When an app faults — null pointer dereference, stack overflow, illegal instruction — the processor raises an exception. The exception handler logs the context (registers, stack pointer, program counter) and notifies the executive. If the app is registered as restartable, it is reloaded and restarted. It recovers its persistent state and resumes. If it is not restartable, it is marked as failed and the system continues without it.
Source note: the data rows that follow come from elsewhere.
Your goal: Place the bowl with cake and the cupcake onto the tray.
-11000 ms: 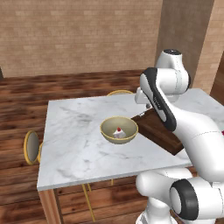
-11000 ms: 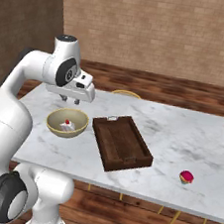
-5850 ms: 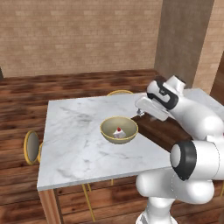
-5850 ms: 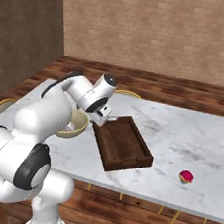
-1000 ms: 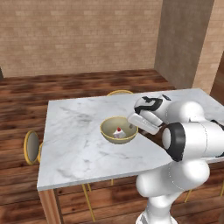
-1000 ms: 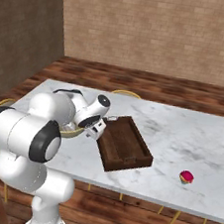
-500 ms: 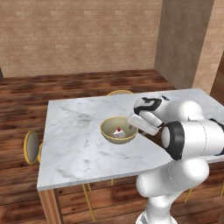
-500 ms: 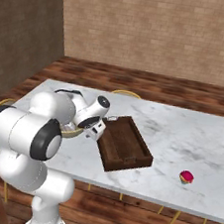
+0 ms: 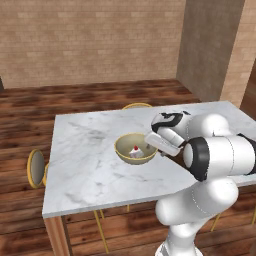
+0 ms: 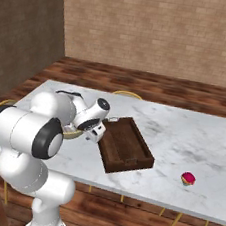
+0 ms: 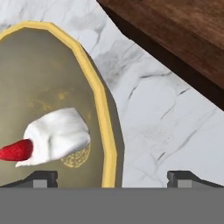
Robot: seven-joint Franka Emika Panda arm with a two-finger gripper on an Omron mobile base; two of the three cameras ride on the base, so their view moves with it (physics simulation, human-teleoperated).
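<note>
The bowl with cake is tan-yellow and sits on the marble table, with a white slice topped by a red berry inside. My gripper hangs low over the bowl's right rim, open. One fingertip is over the bowl's inside and the other is over bare marble. The dark wooden tray lies just beyond the bowl, and its corner shows in the hand view. The cupcake stands alone near the table's front right. In the right base view the bowl is mostly hidden behind my arm.
The marble table has bare room left of the bowl and between the tray and the cupcake. Round yellow stools stand at the table's left end and far side. Brick walls stand behind.
</note>
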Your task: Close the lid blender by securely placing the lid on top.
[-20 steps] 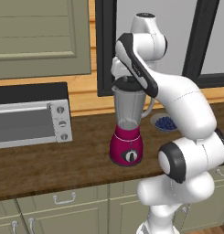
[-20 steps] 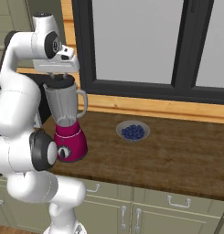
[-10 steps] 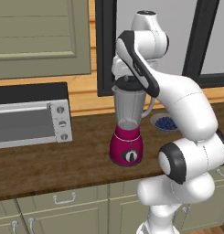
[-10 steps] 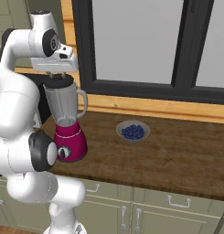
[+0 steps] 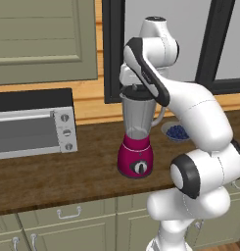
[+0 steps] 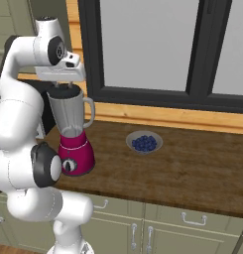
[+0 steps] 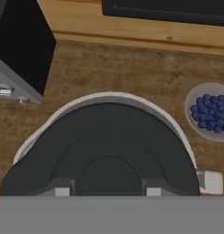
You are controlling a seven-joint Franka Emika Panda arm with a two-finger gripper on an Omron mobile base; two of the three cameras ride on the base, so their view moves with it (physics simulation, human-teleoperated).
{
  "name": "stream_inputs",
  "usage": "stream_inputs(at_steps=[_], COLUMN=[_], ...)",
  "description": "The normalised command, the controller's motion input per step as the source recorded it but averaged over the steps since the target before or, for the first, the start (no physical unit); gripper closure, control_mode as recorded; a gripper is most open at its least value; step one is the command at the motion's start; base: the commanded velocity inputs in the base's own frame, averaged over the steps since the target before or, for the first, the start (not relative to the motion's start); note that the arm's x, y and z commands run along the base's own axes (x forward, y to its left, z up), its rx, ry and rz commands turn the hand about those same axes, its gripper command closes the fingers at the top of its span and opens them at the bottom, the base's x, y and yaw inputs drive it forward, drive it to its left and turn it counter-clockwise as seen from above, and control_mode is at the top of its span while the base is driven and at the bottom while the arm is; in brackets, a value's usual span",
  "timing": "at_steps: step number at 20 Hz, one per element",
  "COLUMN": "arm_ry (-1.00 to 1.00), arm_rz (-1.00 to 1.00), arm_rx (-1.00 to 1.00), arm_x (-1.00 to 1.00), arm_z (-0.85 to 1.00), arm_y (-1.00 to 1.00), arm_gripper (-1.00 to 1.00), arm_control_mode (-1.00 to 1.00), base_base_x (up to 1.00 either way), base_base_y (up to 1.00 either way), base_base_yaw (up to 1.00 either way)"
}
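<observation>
From the left base view, my jaws sit right over the blender on the bench, beside the toaster oven. The right base view shows the jar handle and the bowl of blueberries nearby. In the hand view, my jaws hold the lid, clamped narrow, covering the jar's rim.

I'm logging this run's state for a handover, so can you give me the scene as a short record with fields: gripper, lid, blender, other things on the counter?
gripper: shut on the lid, directly above the blender jar
lid: dark, round, at the jar's rim; whether it is fully seated I cannot tell
blender: upright on the wooden counter, magenta base
bowl of blueberries: beside the blender, apart from it
toaster oven: on the blender's other side
</observation>
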Motion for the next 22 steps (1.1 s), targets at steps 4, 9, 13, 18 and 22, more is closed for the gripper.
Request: stream_inputs(at_steps=[4, 9, 13, 18, 22], arm_ry=[0.00, -0.01, -0.10, -0.19, -0.14], arm_rz=[0.00, 0.00, 0.00, 0.00, 0.00], arm_rx=[0.00, 0.00, 0.00, 0.00, 0.00], arm_x=[0.07, 0.13, 0.09, 0.05, 0.02], arm_z=[-0.18, -0.09, -0.04, -0.05, -0.25], arm_y=[0.00, 0.00, 0.00, 0.00, 0.00], arm_gripper=[1.00, 1.00, 1.00, 1.00, 1.00], arm_control_mode=[-1.00, -1.00, -1.00, -1.00, -1.00], base_base_x=[0.00, 0.00, 0.00, 0.00, 0.00], base_base_y=[0.00, 0.00, 0.00, 0.00, 0.00], base_base_yaw=[0.00, 0.00, 0.00, 0.00, 0.00])
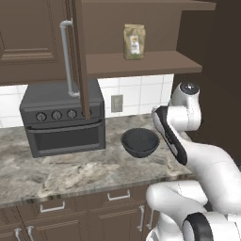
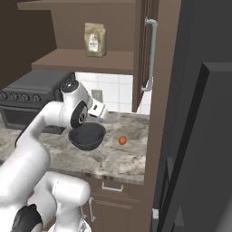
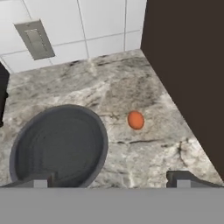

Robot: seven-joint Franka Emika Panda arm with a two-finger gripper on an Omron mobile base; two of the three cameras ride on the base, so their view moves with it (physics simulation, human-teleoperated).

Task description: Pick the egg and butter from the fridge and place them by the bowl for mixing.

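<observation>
The egg (image 3: pixel 135 120), a small orange-brown ball, lies on the marble counter just right of the bowl (image 3: pixel 59 146) and apart from it. It shows between the bowl (image 2: pixel 87 137) and the brown side wall as the egg (image 2: pixel 122 140). My gripper (image 3: pixel 111 181) hangs above the counter, open with nothing between its fingers, one fingertip (image 3: pixel 40 181) over the bowl's rim. The hand (image 2: pixel 94 108) sits above the bowl. The dark bowl (image 1: pixel 140 141) is partly behind my arm. The dark grey fridge (image 2: pixel 204 136) stands at the right. The butter is out of view.
A dark grey oven (image 1: pixel 63 120) stands on the counter at the left. An open brown cabinet door (image 1: pixel 79 52) with a metal handle hangs above it. A bag (image 1: pixel 134 41) sits on the shelf. A brown side wall (image 3: pixel 188 65) bounds the counter on the right.
</observation>
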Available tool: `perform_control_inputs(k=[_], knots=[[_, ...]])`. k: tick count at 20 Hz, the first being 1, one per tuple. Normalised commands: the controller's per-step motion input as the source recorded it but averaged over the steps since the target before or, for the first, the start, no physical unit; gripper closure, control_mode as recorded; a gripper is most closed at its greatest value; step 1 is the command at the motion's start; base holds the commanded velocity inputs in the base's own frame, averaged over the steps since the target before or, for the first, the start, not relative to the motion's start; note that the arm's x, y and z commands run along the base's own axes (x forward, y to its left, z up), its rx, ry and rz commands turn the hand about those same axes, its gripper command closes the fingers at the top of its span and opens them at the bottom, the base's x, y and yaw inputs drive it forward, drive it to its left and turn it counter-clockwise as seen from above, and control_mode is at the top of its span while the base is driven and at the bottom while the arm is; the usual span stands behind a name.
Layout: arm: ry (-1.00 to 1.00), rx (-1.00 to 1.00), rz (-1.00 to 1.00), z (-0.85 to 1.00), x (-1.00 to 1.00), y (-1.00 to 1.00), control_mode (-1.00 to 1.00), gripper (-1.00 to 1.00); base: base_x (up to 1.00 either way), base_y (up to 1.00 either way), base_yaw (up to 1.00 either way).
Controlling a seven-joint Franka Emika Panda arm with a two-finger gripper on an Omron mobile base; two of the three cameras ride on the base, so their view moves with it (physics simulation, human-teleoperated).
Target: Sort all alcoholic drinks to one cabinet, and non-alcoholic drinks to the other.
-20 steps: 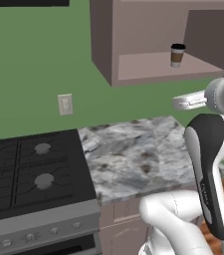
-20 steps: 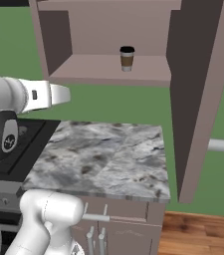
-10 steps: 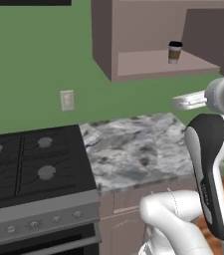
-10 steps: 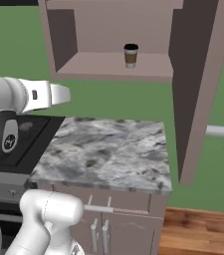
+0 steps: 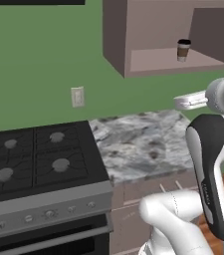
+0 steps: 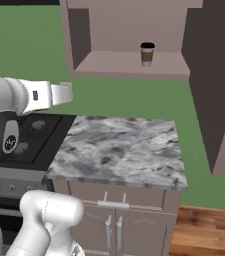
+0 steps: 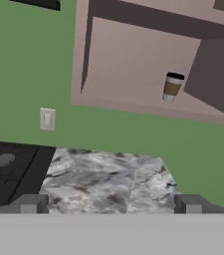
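- Where the wall cabinet [image 6: 129,64] stands open, one plain shelf holds one small tan cup [image 6: 147,54] with a black top, upright, right of the shelf's middle.
- Cabinet door [image 6: 215,85] is swung out on the right side in the right base view.
- No writing is legible on the cup; any label is too small to read.
- Gripper [image 7: 108,204] is released: two finger tips [image 7: 30,203] stand wide apart at the bottom of the hand view, nothing between them, well apart from the cup.
- Below the cabinet, one marbled grey counter [image 6: 119,150] sits beside one black stove [image 5: 34,162] showing four burners.
- One pale wall outlet [image 5: 77,96] is on the green wall.
- Two thin handles [image 6: 112,231] show on the lower doors.
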Motion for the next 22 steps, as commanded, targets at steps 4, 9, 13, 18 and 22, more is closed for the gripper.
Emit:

Because apps communicate only through the Software Bus, restarting one app does not require notifying or restarting others. The bus simply stops delivering messages from that app until it re-registers. Other apps see a gap in telemetry or a missed response, but they do not crash or deadlock — they were never coupled to the faulting app.

System Hangs

If the entire system hangs — a deadlocked mutex, an infinite loop in a high-priority task, a kernel panic — no software recovery is possible. The hardware watchdog timer is the last line of defense. It is serviced every scheduling cycle; if the service stops, the watchdog forces a processor reset. The reset type is recorded so ground tools can distinguish watchdog resets from commanded ones.

Escalation

Repeated faults trigger escalation. If the same app faults multiple times within a configurable window, the system escalates from an app restart to a processor reset. A processor reset preserves persistent storage, so all apps can recover their state. If processor resets also recur, the system performs a power-on reset that clears persistent storage and forces a clean start. This ladder prevents a single faulty app from consuming all recovery attempts indefinitely.

Observability

Every detected error — hardware exceptions, checksum mismatches, invalid commands, out-of-range readings — is emitted as a structured event via Event Services. These events flow through the Software Bus, get packed into telemetry, and are downlinked to the ground. The ground has visibility into every error the system detected, including those handled autonomously. Rate filtering prevents high-frequency errors from overwhelming the downlink.

LeoDOS Context

The LeoDOS communication stack adds its own fault handling. Bit errors on the RF link are corrected by the coding layer (randomization, Reed-Solomon, LDPC). Frame-level losses are recovered by COP-1. End-to-end packet loss across multiple hops is handled by SRSPP retransmission. If the communication app itself crashes, the executive restarts it and SRSPP resumes retransmission from its persisted sequence numbers.